La vida en Monterrey en medio de la pandemia | Eloy Garza

Eloy Garza González

Los regiomontanos somos muy tocones. El ritual de la cortesía en Monterrey pasa por cuatro fases: hacer compadre “ipso facto” al desconocido, regalar el bien inmueble propio («esta es tu casa compadre»), subordinarnos a quien tenemos enfrente aunque no lo conozcamos («para servirte, estoy a tus órdenes»), y manosear sin límites al otro (abrazos, besos y palmadas en la espalda entre varones). Como que nos caen mal los omoplatos de los demás porque nos encanta palmear fuerte la espalda ajena. Luego recalcamos, como si hiciera falta: «pero es en serio, compadre, esta es tu casa». La flema británica desconfía de esta cortesía excesiva y desbordante: ¿por qué me regalas tu casa? ¿por qué me quieres de patrón de buenas a primeras? ¿por qué me acaricias tanto si ni te conozco? ¿Qué traes contra mis omoplatos?

La pandemia del coronavirus vino a trastocar esta tradicional cortesía regiomontana, donde muchos padres incluso tienen la costumbre de besar en la boca a sus hijos: ya no más apapachos de saludo y despedida, ya no mas abrazos abruptos; ya no más palmadas sin que vengan a cuento. La sana distancia es un nuevo código de urbanidad. Y pone en positivo lo que en Monterrey era hasta hace poco un rasgo negativo: «pinta tu raya». De ahora en adelante, pintaremos nuestra raya.

El mundo entero decretó el distanciamiento social. ¿Hasta cuándo? No lo sabemos: no hay plazo. Por raciocinio, por orden público, por prudencia, por medida sanitaria, el otro te sacará la vuelta, te dará la espalda, te apartará de sí. Y está bien, es una reacción adecuada: la salud es primero. Pero es un hecho que la nueva normalidad está configurando una urbanidad distinta: lo que yo llamo «la nueva pandemocracia», que resucitará rituales milenarios, hasta fechas recientes en franco desuso.
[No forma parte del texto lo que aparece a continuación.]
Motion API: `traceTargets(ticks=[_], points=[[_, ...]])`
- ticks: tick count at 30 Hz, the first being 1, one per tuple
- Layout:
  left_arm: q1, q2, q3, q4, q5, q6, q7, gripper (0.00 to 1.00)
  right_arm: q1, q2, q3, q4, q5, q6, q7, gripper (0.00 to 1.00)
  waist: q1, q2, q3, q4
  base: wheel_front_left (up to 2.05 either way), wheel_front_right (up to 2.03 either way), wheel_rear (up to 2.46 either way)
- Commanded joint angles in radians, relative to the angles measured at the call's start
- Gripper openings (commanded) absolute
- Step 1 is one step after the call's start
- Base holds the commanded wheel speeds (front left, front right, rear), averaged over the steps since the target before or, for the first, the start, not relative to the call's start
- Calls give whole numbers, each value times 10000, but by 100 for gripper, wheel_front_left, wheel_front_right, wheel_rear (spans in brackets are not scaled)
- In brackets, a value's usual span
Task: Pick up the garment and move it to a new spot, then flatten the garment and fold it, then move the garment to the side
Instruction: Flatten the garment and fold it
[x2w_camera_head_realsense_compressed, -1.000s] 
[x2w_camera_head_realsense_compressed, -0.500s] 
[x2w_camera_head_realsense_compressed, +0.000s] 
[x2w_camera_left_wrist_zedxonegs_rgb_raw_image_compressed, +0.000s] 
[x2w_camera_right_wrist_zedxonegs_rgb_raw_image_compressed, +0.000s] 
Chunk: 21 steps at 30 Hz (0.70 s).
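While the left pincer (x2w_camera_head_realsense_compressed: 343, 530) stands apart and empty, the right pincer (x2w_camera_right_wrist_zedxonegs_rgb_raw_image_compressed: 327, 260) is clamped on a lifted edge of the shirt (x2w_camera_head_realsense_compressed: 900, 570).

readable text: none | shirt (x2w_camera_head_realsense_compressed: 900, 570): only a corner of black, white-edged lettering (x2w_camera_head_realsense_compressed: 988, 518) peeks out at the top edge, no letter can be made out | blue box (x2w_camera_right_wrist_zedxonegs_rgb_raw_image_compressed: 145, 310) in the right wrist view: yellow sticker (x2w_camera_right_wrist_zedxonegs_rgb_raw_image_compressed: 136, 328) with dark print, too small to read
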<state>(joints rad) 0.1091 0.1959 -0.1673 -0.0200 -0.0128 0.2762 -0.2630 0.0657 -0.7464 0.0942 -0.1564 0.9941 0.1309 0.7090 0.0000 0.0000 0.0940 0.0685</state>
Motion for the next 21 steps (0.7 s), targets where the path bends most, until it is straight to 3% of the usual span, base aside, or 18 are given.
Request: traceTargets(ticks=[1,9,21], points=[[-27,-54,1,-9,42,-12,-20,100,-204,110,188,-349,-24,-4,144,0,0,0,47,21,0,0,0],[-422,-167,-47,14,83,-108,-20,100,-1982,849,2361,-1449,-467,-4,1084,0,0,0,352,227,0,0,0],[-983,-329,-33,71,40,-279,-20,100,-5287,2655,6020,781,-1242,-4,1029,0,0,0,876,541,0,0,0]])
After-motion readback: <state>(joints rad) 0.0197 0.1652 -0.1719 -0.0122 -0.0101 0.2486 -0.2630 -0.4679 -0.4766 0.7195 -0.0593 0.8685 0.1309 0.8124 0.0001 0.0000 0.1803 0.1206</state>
Uno de esos rituales era la veneración por la máscara: volvemos todos a enmascararnos. Lo explicó luminosamente Octavio Paz en «El Laberinto de la Soledad» (aunque la idea se la plagió al exiliado español José Moreno Villa). Máscaras no para ocultar sino para venerar: los matachines, la lucha libre. Todas estas máscaras consagraban la comunión de los oficiantes. Invitaban a la adhesión popular. Sin embargo, los tapabocas y las mascarillas, nuevas máscaras, invitan a distanciarnos unos de otros: son la consagración de la individualidad.

¿Entonces cómo expresaremos empatía los regiomontanos (una necesidad que tenemos como pueblo) si en menos nos han abolido nuestros rituales de cortesía? ¿Podremos trasmitir afecto, confianza, buena estima, sin ser tocones? ¿Sin abrazos, ni besos ni palmadas en la espalda?

La respuesta es sí, porque a veces, estos rituales que consistían en ofrecer simbólicamente la casa propia, ponerse a las órdenes de cualquiera y manosear sin límites al otro, eran formalismos huecos, vacíos, que sustituían el proceso creativo de crear amistades auténticas y lazos afectivos profundos. La vida comunitaria, tan característica de Monterrey, encontrará pronto nuevas formas de sentir y expresarse: para eso nos pintamos solos.